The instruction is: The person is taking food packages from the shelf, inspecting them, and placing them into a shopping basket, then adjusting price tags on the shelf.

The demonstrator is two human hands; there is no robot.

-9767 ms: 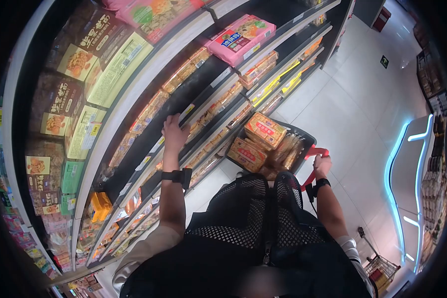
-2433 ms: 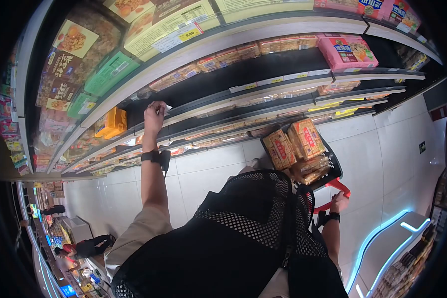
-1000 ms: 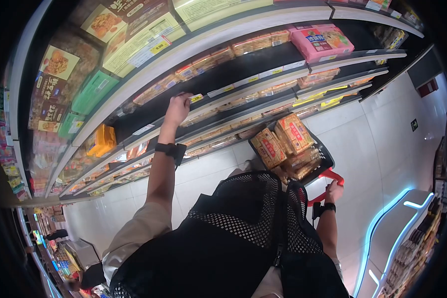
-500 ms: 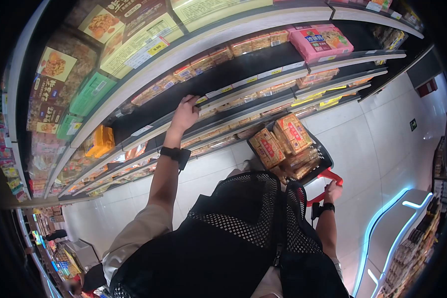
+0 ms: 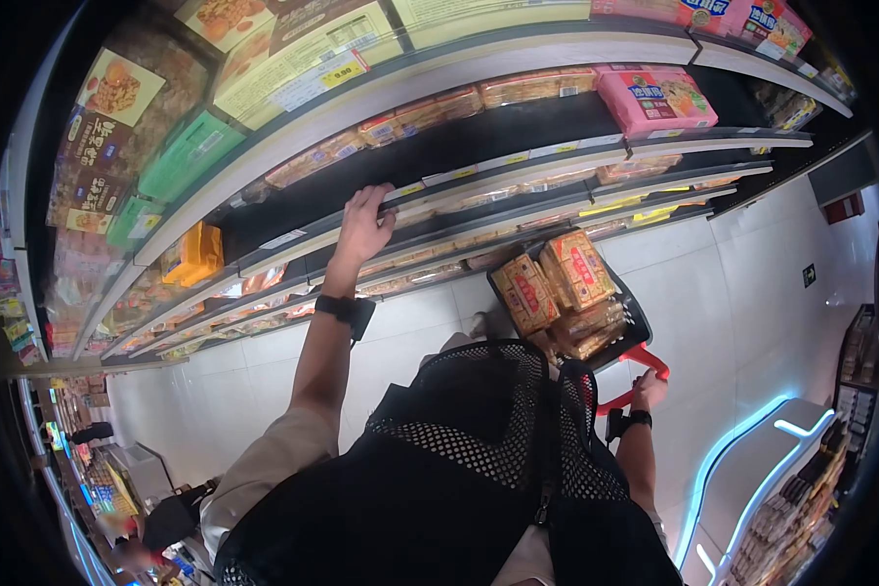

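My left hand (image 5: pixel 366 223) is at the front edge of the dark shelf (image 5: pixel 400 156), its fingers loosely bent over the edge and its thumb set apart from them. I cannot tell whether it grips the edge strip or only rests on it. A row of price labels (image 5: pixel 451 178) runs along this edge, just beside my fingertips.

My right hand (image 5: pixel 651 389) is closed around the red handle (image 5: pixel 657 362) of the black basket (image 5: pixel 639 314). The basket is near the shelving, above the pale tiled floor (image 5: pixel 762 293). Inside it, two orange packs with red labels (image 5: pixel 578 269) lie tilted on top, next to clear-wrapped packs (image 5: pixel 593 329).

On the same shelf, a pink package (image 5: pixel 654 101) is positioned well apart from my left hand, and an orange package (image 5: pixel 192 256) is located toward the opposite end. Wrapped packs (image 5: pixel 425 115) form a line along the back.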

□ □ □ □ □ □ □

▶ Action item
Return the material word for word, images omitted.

▶ Output below
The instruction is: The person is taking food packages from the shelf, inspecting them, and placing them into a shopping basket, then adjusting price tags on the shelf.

The demonstrator is two human hands; there is no robot.

-9767 ms: 
-2433 ms: 
-1000 ms: 
-500 ms: 
+0 ms: 

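My left hand (image 5: pixel 366 223) is at the front edge of the dark shelf (image 5: pixel 400 156), its fingers loosely bent over the edge and its thumb set apart from them. I cannot tell whether it grips the edge strip or only rests on it. A row of price labels (image 5: pixel 451 178) runs along this edge, just beside my fingertips.

My right hand (image 5: pixel 651 389) is closed around the red handle (image 5: pixel 657 362) of the black basket (image 5: pixel 639 314). The basket is near the shelving, above the pale tiled floor (image 5: pixel 762 293). Inside it, two orange packs with red labels (image 5: pixel 578 269) lie tilted on top, next to clear-wrapped packs (image 5: pixel 593 329).

On the same shelf, a pink package (image 5: pixel 654 101) is positioned well apart from my left hand, and an orange package (image 5: pixel 192 256) is located toward the opposite end. Wrapped packs (image 5: pixel 425 115) form a line along the back.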

No additional output will be generated.